Deuxièmement : l’énoncé des faits. Il s’agit ici d’exposer les faits avec leur qualification
juridique. Faites des phrases avec les éléments de langage que vous avez notés au brouillon lors
de votre 2ème lecture du sujet. Parfois, il vous faudra discuter de la qualification des faits, qui
n’est pas évidente. Dans ce cas, faites simplement un nouveau syllogisme : la règle de droit qui
permet cette qualification (par exemple, l’article de loi qui définit l’institution en cause), les
faits, et la conclusion (la qualification).

Troisièmement, la résolution du problème, par application du droit aux faits. Si les deux
premières étapes sont bien traitées, la troisième est très courte car la conclusion va de soi.

Exemple
Une personne a violemment poussé Marc (votre ami que vous conseillez) dans la rue, il est
tombé et s’est cassé la jambe. Il vous demande ce qu’il peut faire.
Vous lui répondez ainsi :
Droit : L’article 1382 du Code civil dit que toute personne causant un préjudice par
sa faute doit le réparer. La jurisprudence accorde des dommages-intérêts pour
les préjudices corporels.
Or, en vous poussant violemment dans la rue, la personne a commis une faute. En tombant,
vous vous êtes cassé la jambe, ce qui vous a causé préjudice corporel.
Par conséquent, le défendeur doit réparer sa faute en vous versant des dommages-intérêts.

Étape 3 : la rédaction

La rédaction n’obéit pas à des règle strictes. Certains conseils peuvent toutefois être donnés :

Lisez bien l’énoncé. Si l’on vous dit de répondre à une personne qui vous demande conseil,
répondez-lui, sur le fond comme sur la forme.

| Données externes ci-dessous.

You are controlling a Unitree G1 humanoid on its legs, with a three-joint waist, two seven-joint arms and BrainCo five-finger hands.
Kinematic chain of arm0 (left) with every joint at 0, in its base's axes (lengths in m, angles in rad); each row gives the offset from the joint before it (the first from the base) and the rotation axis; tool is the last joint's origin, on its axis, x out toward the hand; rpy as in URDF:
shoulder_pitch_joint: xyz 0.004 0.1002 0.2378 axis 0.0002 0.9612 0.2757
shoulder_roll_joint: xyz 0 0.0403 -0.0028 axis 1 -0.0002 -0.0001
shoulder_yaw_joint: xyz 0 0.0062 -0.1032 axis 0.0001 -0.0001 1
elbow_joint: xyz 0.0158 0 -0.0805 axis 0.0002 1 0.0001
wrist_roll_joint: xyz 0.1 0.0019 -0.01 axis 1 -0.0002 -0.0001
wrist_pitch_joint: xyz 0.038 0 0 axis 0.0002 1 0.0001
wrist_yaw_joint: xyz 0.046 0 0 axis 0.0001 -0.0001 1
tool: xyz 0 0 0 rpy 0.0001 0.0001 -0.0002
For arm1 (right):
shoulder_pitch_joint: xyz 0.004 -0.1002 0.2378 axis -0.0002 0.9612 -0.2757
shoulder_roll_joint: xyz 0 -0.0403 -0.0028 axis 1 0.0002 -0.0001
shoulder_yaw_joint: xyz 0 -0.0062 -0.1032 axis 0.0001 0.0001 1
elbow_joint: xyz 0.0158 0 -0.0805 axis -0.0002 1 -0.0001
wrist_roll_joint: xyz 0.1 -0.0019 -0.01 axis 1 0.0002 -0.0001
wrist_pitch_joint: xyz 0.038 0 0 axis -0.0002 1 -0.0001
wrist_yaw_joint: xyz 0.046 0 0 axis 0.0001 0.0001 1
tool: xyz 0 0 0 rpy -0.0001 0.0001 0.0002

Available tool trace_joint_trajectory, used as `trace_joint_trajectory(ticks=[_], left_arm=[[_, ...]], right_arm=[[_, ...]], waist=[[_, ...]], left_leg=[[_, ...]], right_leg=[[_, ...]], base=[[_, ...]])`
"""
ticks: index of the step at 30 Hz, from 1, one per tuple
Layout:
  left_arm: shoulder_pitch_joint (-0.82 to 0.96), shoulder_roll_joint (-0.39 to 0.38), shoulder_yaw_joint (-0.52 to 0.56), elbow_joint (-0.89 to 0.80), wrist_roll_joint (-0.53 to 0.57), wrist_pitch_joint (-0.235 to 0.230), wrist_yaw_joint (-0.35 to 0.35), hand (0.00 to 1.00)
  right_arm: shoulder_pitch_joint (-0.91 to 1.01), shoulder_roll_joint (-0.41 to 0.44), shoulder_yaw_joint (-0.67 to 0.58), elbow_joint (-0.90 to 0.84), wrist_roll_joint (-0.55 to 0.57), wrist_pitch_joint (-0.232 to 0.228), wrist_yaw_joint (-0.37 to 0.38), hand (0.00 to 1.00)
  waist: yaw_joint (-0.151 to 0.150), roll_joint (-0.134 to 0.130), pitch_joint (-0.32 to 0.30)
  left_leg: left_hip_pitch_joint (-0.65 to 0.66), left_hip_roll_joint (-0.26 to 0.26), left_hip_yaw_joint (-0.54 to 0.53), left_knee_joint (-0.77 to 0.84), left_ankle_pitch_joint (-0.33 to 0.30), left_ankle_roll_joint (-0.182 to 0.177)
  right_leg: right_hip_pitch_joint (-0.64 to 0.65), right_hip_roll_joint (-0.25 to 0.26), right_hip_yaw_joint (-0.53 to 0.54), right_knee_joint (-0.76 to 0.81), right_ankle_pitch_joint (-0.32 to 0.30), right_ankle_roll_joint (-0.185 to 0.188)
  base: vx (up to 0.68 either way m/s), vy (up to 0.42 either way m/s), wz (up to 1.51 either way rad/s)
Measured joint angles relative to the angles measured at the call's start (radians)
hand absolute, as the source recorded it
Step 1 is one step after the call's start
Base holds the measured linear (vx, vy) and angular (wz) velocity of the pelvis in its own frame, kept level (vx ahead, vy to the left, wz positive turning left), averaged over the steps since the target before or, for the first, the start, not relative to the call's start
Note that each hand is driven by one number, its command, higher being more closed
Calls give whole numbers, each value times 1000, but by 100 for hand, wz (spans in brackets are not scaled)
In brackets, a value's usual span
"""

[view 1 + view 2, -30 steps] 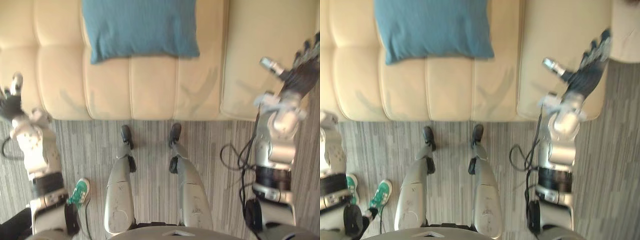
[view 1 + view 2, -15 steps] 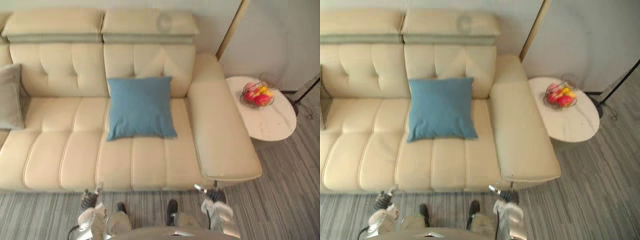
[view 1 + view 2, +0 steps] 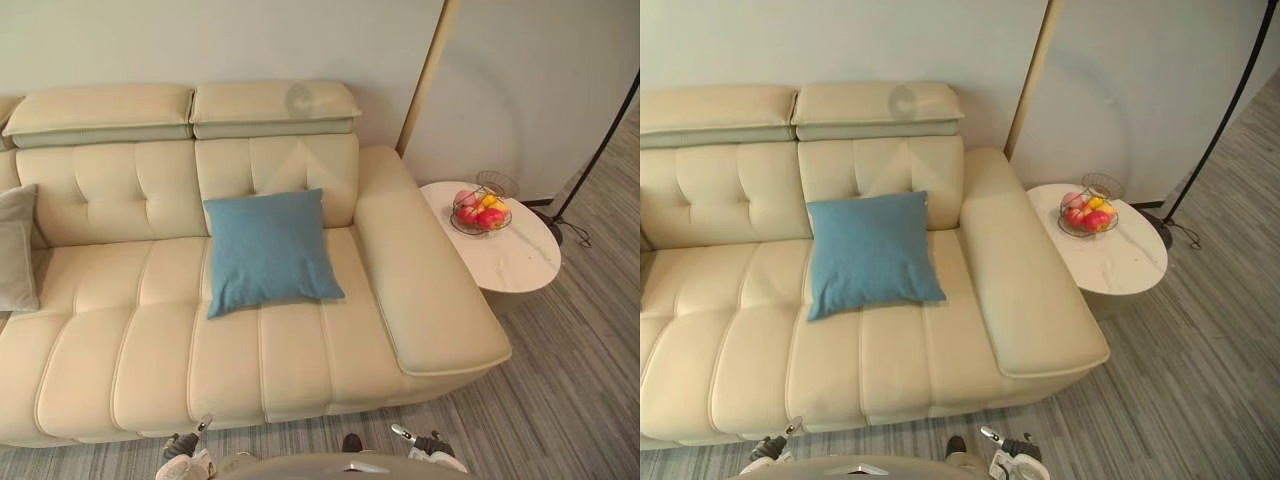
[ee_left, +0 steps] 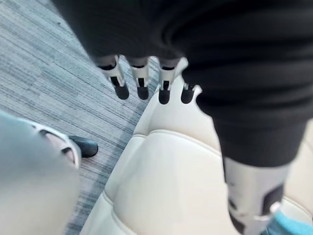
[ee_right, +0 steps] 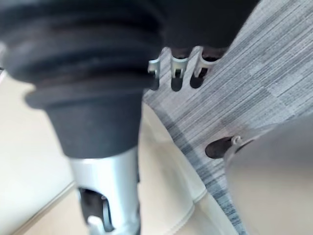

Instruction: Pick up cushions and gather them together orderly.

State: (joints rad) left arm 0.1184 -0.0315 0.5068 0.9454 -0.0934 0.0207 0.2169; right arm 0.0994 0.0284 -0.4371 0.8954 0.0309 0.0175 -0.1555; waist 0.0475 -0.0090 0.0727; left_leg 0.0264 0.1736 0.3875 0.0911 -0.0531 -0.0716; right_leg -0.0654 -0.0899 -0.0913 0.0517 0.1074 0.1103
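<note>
Left wrist view has the left hand point(image 4: 141, 81) hanging with its fingers straight and nothing in them, just over the front edge of the cream sofa point(image 3: 150, 345). The right hand point(image 5: 103, 181) is likewise loose and empty, fingers relaxed and thumb apart, over that same front edge. In the eye views both hands sit low at 6 o'clock, well short of any cushion.

Farther in, at 12 o'clock, the blue cushion point(image 3: 268, 252) leans against the backrest in the middle of the seat. A grey cushion point(image 3: 15, 248) stands at 9 o'clock, partly cut off by the picture's edge. Beyond the armrest, at 2 o'clock, a round side table point(image 3: 525, 265) carries a fruit basket point(image 3: 478, 212).

The step in hand looks like the reach for the blue cushion, and nothing is gathered yet. To do it well, I would bring both hands in together, one to each side edge, and close only once the fingers wrap the stuffing — a one-sided pinch would likely let it sag and twist. Then carry it toward 9 o'clock and set it upright beside the grey one, edges aligned.
</note>
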Motion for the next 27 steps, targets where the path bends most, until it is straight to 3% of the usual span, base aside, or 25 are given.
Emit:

L’introduction est utile à expliquer votre plan, c’est-à-dire les différentes questions de droit
dégagées lors de la première lecture. Ne résumez ou recopiez jamais les faits dans
l’introduction, c’est inutile et redondant (puisque les faits interviennent dans le syllogisme).

Aucune conclusion n’est nécessaire, le syllogisme suffit.

Faites apparaître votre plan, en écrivant les titres, de manière claire et directe, sans fioriture.
Par exemple : I. Action contre M. X. en responsabilité civile ; II. La question de l’atteinte à la
vie privée ; III. L’exequatur de la sentence arbitrale, etc.

Faites des phrases courtes et gardez toujours 5 minutes en fin d’examen pour vous relire.